在抗击**的时候,有的航空公司推出了教师和医护(hù )人员机票打六折的优惠措施,这让人十分疑惑。感觉好像是护士不够用年轻(qīng )女老师全上前线了。但是,我实在看不到老师除了教大家勤洗手以外有什么和**扯上关系的。那我是清洁(jié )工(gōng )坐飞机能不能打六折?
老(lǎo )夏的车经过修理和重新油漆以后我开了一天,停路边的时候没撑好车子倒了(le )下(xià )去,因为不得要领,所以扶了半个多钟头的车,当我再次发动的时候,几(jǐ )个校警跑过来说根据学校的(de )最新规定校内不准开摩托车。我说:难道我推着它走啊?
然后那人说:那你就(jiù )参(cān )加我们车队吧,你们叫我(wǒ )阿超就行了。
说真的,做教师除了没有什么前途,做来做去还是一个教师以(yǐ )外(wài ),真是很幸福的职业了。 -
我当时只是在观察并且不解,这车为什么还能不(bú )报废。因为这是89款的车。到(dào )现在已经十三年了。
几个月以后电视剧播出。起先是排在午夜时刻播出,后(hòu )来(lái )居然挤进黄金时段,然后(hòu )记者纷纷来找一凡,老枪和我马上接到了第二个剧本,一个影视公司飞速和(hé )一(yī )凡签约,一凡马上接到第二个戏,人家怕一凡变心先付了十万块定金。我(wǒ )和老枪也不愿意和一凡上街(jiē ),因为让人家看见了以为是一凡的两个保镖。
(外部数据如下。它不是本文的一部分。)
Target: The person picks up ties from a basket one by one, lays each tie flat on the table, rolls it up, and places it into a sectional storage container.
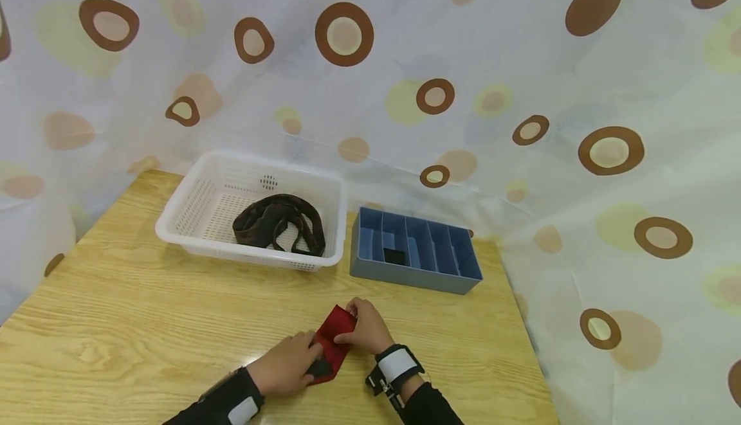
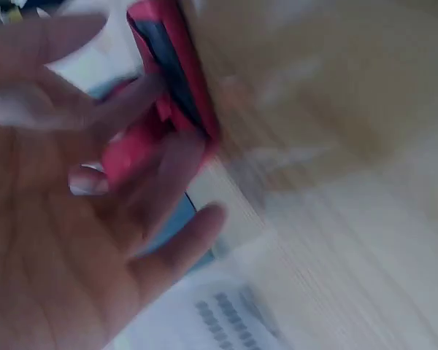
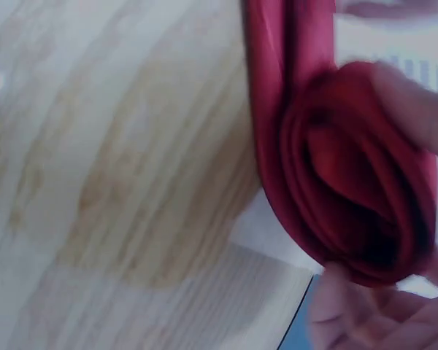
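A red necktie (image 1: 332,330), partly rolled up, lies on the table between the two hands. My right hand (image 1: 370,330) pinches the rolled end, thumb on one side and fingers on the other. The right wrist view shows the coil's layers (image 3: 277,157) wound around a hollow middle, with a flat strip running off it. At the near end, my left hand (image 1: 285,366) touches the tie with spread, slightly bent fingers. A dark patch of the tie shows beside those fingers; in the left wrist view it is a dark band (image 2: 177,73) inside the red edge. That view is blurred.
A white perforated basket (image 1: 191,243) stands at the back left, holding a dark looped tie (image 1: 269,222). Right of it is a blue-grey divided box (image 1: 405,275); a small dark item (image 1: 395,256) sits in its second compartment. A patterned curtain (image 1: 370,110) hangs behind the wooden table (image 1: 145,322).
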Available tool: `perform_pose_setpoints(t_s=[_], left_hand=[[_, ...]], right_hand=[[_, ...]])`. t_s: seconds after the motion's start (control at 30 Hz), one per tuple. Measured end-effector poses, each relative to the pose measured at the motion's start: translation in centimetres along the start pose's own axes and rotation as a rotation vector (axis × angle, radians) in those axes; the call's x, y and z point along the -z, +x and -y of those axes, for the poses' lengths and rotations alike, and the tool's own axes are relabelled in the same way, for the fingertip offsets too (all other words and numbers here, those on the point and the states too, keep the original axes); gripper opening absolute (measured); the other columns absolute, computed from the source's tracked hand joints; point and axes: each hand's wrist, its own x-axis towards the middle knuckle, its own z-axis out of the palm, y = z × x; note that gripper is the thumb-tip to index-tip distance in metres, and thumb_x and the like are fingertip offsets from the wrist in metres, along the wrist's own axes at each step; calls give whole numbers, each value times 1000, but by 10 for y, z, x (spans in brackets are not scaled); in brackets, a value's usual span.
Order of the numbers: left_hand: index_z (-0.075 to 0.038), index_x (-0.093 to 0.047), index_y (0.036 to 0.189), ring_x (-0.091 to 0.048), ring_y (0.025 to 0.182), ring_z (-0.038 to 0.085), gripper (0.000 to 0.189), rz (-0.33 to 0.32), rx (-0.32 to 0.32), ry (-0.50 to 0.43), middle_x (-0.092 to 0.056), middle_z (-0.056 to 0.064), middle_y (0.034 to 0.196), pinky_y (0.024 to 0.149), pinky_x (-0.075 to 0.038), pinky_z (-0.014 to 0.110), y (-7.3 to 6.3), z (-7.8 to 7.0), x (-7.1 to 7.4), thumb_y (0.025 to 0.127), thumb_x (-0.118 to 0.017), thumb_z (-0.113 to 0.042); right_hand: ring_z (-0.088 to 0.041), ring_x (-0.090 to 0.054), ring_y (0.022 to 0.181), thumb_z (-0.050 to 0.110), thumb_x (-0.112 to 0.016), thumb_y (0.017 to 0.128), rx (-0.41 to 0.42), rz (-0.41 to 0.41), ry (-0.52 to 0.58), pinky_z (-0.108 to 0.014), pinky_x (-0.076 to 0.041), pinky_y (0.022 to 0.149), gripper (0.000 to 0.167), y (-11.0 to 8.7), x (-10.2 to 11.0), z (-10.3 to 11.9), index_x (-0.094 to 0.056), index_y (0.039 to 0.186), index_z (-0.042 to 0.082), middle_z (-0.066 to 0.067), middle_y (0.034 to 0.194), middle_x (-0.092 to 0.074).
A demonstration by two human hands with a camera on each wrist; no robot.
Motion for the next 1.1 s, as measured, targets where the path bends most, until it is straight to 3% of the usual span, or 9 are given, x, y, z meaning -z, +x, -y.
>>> perform_pose_setpoints(t_s=[0.13,0.23,0.33,0.43,0.57,0.73,0.87,0.97,1.1], left_hand=[[-7,-50,100,-50,79,13,32,-214,101,-139,-49,6,94,66,-47,28,19,16,8,81,-73,-20],[-5,-51,108,-55,88,17,35,-270,92,-224,-53,9,102,75,-51,31,33,22,15,83,-72,-16],[-7,-57,106,-57,91,17,28,-243,53,-264,-57,9,102,80,-52,34,42,25,19,83,-70,-14],[-11,-62,95,-56,83,13,17,-214,43,-251,-59,5,92,75,-51,30,46,28,20,82,-72,-14],[-15,-63,85,-55,80,11,16,-192,22,-173,-58,0,87,71,-50,26,43,31,20,76,-77,-15],[-18,-62,78,-54,74,10,24,-153,-69,-84,-56,-3,82,66,-47,24,33,31,18,68,-83,-15],[-18,-60,69,-48,68,7,24,-136,-134,-43,-53,-5,76,62,-42,21,26,29,11,66,-84,-14],[-18,-56,65,-42,66,4,25,-113,-142,-73,-48,-8,73,60,-37,18,22,27,3,68,-81,-16],[-13,-51,83,-42,72,5,29,-84,-30,-248,-44,-5,83,63,-38,18,19,26,-3,78,-76,-27]], right_hand=[[-12,-42,77,10,-88,59,70,-52,-65,-22,-39,65,51,3,-7,4,-45,86,9,-1,82,-46],[-12,-40,77,6,-89,56,102,-88,-132,-22,-38,63,53,1,-11,9,-43,84,10,-1,81,-45],[-11,-41,76,8,-90,55,145,-124,-229,-20,-39,63,54,-2,-16,14,-43,83,12,1,80,-45],[-10,-42,78,14,-90,58,192,-129,-272,-20,-41,66,52,-6,-19,17,-45,85,12,1,81,-45],[-8,-43,80,21,-81,73,198,-51,-151,-19,-43,69,33,-14,-12,21,-55,91,11,2,84,-49],[-8,-52,77,12,-69,83,169,10,33,-18,-45,67,7,-22,-4,22,-72,89,9,-3,83,-62],[-17,-55,86,15,-77,77,54,55,63,-25,-49,72,31,-25,-8,20,-67,104,4,-10,95,-62],[-20,-57,88,22,-80,74,-66,115,69,-32,-51,73,47,-26,-12,20,-62,113,0,-12,102,-62],[-17,-59,82,22,-81,72,-126,162,110,-35,-52,70,45,-24,-12,18,-64,107,-1,-10,96,-67]])
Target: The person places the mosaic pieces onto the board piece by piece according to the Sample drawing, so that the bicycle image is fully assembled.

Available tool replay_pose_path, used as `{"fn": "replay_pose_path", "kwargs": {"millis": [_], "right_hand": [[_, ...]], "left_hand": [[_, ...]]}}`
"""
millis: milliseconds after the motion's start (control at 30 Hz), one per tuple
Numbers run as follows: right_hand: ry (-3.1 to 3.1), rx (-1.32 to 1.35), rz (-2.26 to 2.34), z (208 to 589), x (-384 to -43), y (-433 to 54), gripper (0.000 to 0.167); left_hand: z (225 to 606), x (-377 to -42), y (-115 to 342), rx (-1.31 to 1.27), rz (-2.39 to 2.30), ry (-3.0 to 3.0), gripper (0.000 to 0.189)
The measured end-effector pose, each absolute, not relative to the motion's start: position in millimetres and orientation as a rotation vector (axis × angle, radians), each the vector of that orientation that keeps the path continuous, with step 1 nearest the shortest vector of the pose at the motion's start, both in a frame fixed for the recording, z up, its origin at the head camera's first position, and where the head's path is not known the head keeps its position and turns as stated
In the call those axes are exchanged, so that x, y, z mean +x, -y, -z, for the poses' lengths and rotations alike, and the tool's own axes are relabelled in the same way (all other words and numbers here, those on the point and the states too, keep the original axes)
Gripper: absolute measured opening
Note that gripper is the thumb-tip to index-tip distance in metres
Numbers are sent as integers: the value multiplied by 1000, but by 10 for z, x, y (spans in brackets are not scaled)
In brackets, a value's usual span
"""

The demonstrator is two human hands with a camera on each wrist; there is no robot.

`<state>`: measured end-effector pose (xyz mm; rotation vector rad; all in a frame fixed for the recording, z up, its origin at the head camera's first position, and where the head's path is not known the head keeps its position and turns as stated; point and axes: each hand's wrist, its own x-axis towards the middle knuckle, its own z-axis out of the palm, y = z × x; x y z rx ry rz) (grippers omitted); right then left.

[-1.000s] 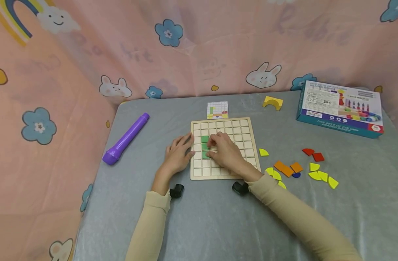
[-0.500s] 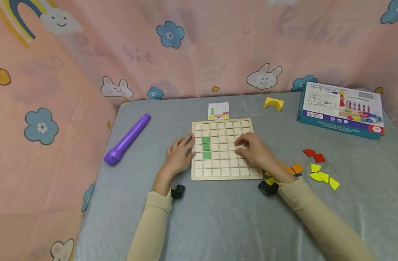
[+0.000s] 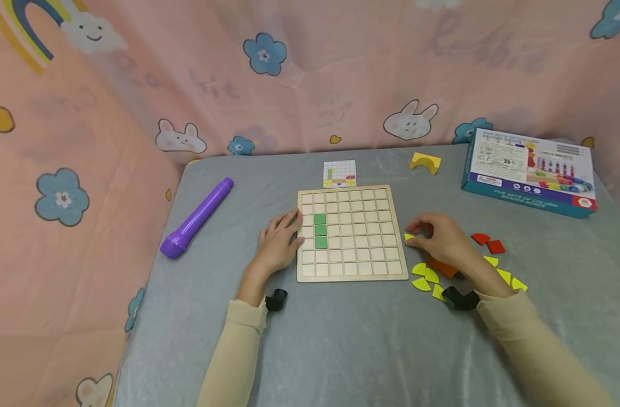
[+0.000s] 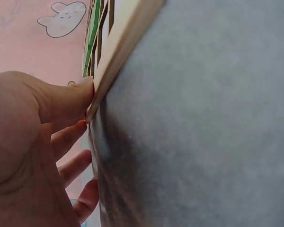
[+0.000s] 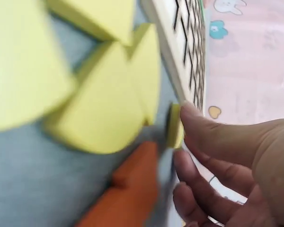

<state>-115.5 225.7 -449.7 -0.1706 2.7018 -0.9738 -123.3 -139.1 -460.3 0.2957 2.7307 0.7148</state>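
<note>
A wooden grid board [image 3: 350,243] lies on the grey cloth, with three green squares [image 3: 321,230] set in one column near its left side. My left hand [image 3: 276,243] rests against the board's left edge, its thumb and fingertips touching the rim with fingers loosely extended. Right of the board, my right hand [image 3: 444,240] pinches a yellow quarter-circle piece [image 5: 174,126] between thumb and fingers, low at the cloth. More yellow pieces [image 3: 421,284] and orange squares [image 3: 442,267] lie under and beside this hand. Part of the orange group is hidden by it.
A small pattern card [image 3: 339,173] lies behind the board. Farther right are a yellow arch block [image 3: 425,162], a boxed toy set [image 3: 528,172] and red pieces [image 3: 495,247]. A purple toy microphone [image 3: 196,218] lies at the left. A printed pink curtain [image 3: 310,79] hangs behind.
My right hand has left the green squares and moved right across the board to the yellow piece beside it. My left hand has stayed at the board's edge.
</note>
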Motion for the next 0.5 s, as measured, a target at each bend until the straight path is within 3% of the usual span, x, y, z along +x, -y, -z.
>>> {"fn": "replay_pose_path", "kwargs": {"millis": [500], "right_hand": [[-2751,-145,980,4436,-1134,-2185,12]], "left_hand": [[4609,-1238,1388,288,-707,-2729,65]]}}
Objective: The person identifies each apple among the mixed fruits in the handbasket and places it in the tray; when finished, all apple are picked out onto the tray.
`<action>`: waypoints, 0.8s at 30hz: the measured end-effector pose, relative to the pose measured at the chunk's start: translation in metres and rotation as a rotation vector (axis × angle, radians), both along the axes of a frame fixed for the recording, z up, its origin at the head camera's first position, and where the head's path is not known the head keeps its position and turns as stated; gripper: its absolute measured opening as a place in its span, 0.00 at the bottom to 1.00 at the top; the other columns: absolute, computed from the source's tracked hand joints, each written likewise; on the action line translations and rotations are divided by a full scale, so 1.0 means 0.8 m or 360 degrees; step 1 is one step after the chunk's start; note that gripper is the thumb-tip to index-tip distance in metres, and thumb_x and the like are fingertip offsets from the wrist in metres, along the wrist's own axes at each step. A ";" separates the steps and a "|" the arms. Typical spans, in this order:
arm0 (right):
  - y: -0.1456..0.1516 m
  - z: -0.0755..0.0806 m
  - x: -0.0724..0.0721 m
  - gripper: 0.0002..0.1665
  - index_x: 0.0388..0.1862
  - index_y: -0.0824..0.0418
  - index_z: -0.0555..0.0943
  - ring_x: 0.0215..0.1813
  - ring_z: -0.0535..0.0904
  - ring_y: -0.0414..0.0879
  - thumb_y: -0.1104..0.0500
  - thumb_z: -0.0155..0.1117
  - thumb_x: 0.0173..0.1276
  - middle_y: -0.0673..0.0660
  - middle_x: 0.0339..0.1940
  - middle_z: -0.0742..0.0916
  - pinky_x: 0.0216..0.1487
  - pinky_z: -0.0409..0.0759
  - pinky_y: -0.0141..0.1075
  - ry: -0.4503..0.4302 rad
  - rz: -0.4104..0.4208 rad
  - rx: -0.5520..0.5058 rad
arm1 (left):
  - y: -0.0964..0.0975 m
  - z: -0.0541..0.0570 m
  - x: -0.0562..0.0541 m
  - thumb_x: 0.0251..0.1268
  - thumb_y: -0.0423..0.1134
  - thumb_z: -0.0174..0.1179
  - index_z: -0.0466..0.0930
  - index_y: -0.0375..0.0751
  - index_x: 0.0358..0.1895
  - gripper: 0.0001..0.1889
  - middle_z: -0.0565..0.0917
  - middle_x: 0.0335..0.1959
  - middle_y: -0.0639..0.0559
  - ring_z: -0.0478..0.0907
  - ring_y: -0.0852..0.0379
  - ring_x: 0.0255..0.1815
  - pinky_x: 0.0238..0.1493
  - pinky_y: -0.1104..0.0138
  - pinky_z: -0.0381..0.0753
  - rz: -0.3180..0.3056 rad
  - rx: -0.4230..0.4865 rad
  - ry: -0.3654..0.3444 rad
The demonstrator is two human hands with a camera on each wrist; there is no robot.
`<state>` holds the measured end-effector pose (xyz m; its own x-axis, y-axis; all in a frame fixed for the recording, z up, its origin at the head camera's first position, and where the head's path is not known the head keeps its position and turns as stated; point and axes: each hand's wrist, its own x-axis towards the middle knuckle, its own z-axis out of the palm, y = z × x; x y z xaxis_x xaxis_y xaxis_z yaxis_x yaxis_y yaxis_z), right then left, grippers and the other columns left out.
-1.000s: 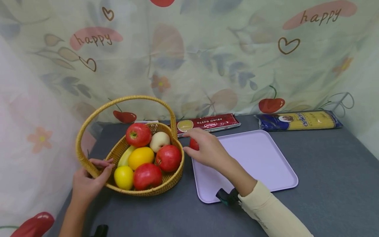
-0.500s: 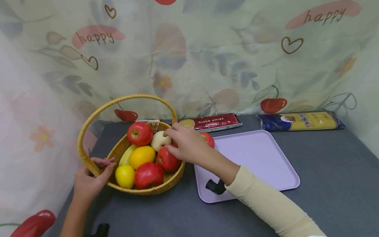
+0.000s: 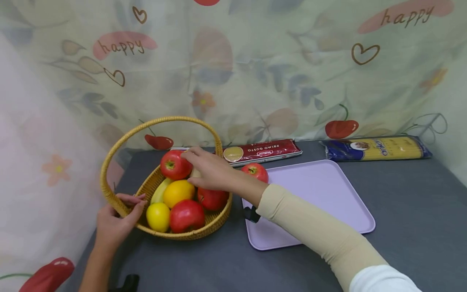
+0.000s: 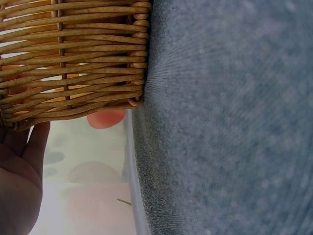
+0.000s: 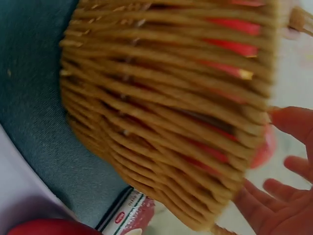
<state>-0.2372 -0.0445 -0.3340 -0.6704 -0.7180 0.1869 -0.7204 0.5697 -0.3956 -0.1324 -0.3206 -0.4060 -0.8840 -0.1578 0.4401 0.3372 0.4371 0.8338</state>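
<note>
1. Behind everything hangs a thin printed curtain [image 3: 255, 61] with leaves, hearts and "happy"; below it lies the grey felt-like table [image 3: 401, 251], matte and finely grained in the left wrist view.
2. Near the table's middle lies a lilac tray [image 3: 321, 194], smooth, shallow, round-cornered; one red apple [image 3: 256, 171] sits at its far left corner.
3. Toward the left edge stands the basket [image 3: 109, 194], woven of stiff cane with a high arched handle; glossy round fruit fills it, red apples, an orange, a lemon.
4. Along the far edge lie two crinkly pasta packs, red [image 3: 262, 151] and blue [image 3: 375, 147].
5. The right hand [image 3: 209, 173] reaches into the basket, fingers loosely spread over a pale fruit, which is mostly hidden; a closed grip cannot be told; a good lift would wrap the fruit fully, since such smooth skins probably slip.
6. The left hand [image 3: 114, 219] holds the near rim, fingers curled over it; keeping that brace should stop tipping.
</note>
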 end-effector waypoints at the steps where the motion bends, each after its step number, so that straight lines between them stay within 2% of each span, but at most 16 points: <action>1: -0.004 -0.002 -0.002 0.40 0.75 0.56 0.66 0.63 0.75 0.51 0.51 0.69 0.69 0.58 0.70 0.71 0.62 0.77 0.41 0.0026 0.0001 0.0001 | 0.000 0.000 0.000 0.52 0.17 0.70 0.82 0.26 0.36 0.09 0.87 0.32 0.52 0.86 0.64 0.39 0.38 0.75 0.83 0.0006 0.0006 -0.0007; 5: -0.017 -0.013 -0.008 0.42 0.77 0.57 0.63 0.64 0.74 0.55 0.50 0.69 0.69 0.61 0.72 0.69 0.65 0.74 0.42 0.0167 -0.0013 0.0037 | 0.001 0.000 0.000 0.53 0.18 0.70 0.81 0.26 0.36 0.09 0.87 0.32 0.52 0.86 0.63 0.39 0.38 0.75 0.83 0.0019 0.0011 -0.0028; 9: -0.026 -0.022 -0.013 0.45 0.78 0.57 0.61 0.67 0.71 0.56 0.51 0.70 0.68 0.62 0.75 0.66 0.69 0.70 0.42 0.0226 -0.0029 0.0029 | 0.002 0.001 0.001 0.54 0.19 0.70 0.82 0.27 0.36 0.09 0.87 0.33 0.52 0.87 0.62 0.40 0.39 0.75 0.84 0.0023 0.0010 -0.0040; 16: -0.031 -0.035 -0.018 0.47 0.80 0.55 0.58 0.69 0.68 0.55 0.53 0.71 0.67 0.60 0.76 0.64 0.68 0.72 0.42 0.0119 -0.0069 -0.0050 | 0.004 0.002 0.004 0.55 0.20 0.70 0.81 0.28 0.37 0.09 0.87 0.34 0.53 0.86 0.64 0.40 0.39 0.75 0.83 0.0055 0.0011 -0.0069; 22: -0.036 -0.040 -0.022 0.49 0.81 0.55 0.55 0.69 0.67 0.54 0.54 0.70 0.67 0.58 0.77 0.64 0.67 0.72 0.43 0.0127 -0.0096 -0.0079 | 0.005 0.002 0.003 0.55 0.20 0.70 0.81 0.27 0.37 0.09 0.87 0.34 0.52 0.86 0.63 0.41 0.40 0.75 0.83 0.0040 0.0023 -0.0051; 24: -0.038 -0.040 -0.023 0.49 0.81 0.55 0.55 0.69 0.67 0.53 0.53 0.70 0.68 0.57 0.77 0.63 0.68 0.72 0.42 0.0084 -0.0085 -0.0106 | 0.004 0.001 0.002 0.54 0.19 0.70 0.81 0.27 0.37 0.09 0.87 0.34 0.53 0.86 0.64 0.41 0.41 0.76 0.83 0.0036 0.0013 -0.0040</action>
<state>-0.2559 -0.0747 -0.3656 -0.6953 -0.6665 0.2689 -0.7106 0.5814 -0.3962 -0.1311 -0.3175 -0.4055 -0.8910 -0.1813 0.4163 0.3061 0.4374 0.8456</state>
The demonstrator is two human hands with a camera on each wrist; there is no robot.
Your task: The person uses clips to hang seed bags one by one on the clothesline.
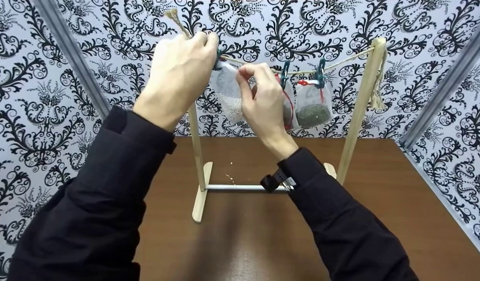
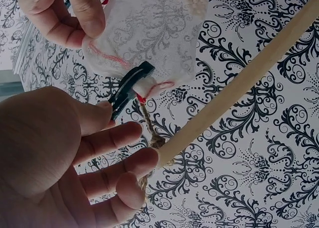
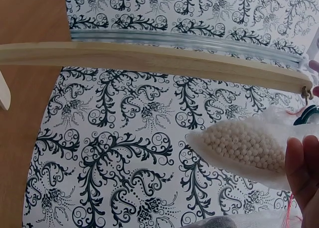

我们的剧本有一个出版社以最(zuì )快(kuài )的速度出版了,我和老枪(qiāng )拿百分之八的版税,然后书居然在一个月里卖了三十多万,我和老枪又分到(dào )了(le )每个人十五万多,而在一凡签名售书的时候队伍一直绵延了几百米。
以后每年我都有这样的感觉,而(ér )且时间大大向前推进,基本上每年猫叫春之时就是我伤感之时。
关于书名为(wéi )什(shí )么叫这个我也不知道,书(shū )名就像人名一样,只要听着顺耳就可以了,不一定要有意义或者代表什么,就(jiù )好比如果《三重门》叫《挪威的森林》,《挪威的森林》叫《巴黎圣母院》,《巴黎圣母院》叫《三(sān )重门》,那自然也会有人觉得不错并展开丰富联想。所以,书名没有意义。 -
这样的感觉只有在打电子游(yóu )戏的时候才会有。
我的特长是几乎每天都要因为不知名的原因磨蹭到天亮睡(shuì )觉(jiào )。醒来的时候肚子又饿了,便考虑去什么地方吃饭。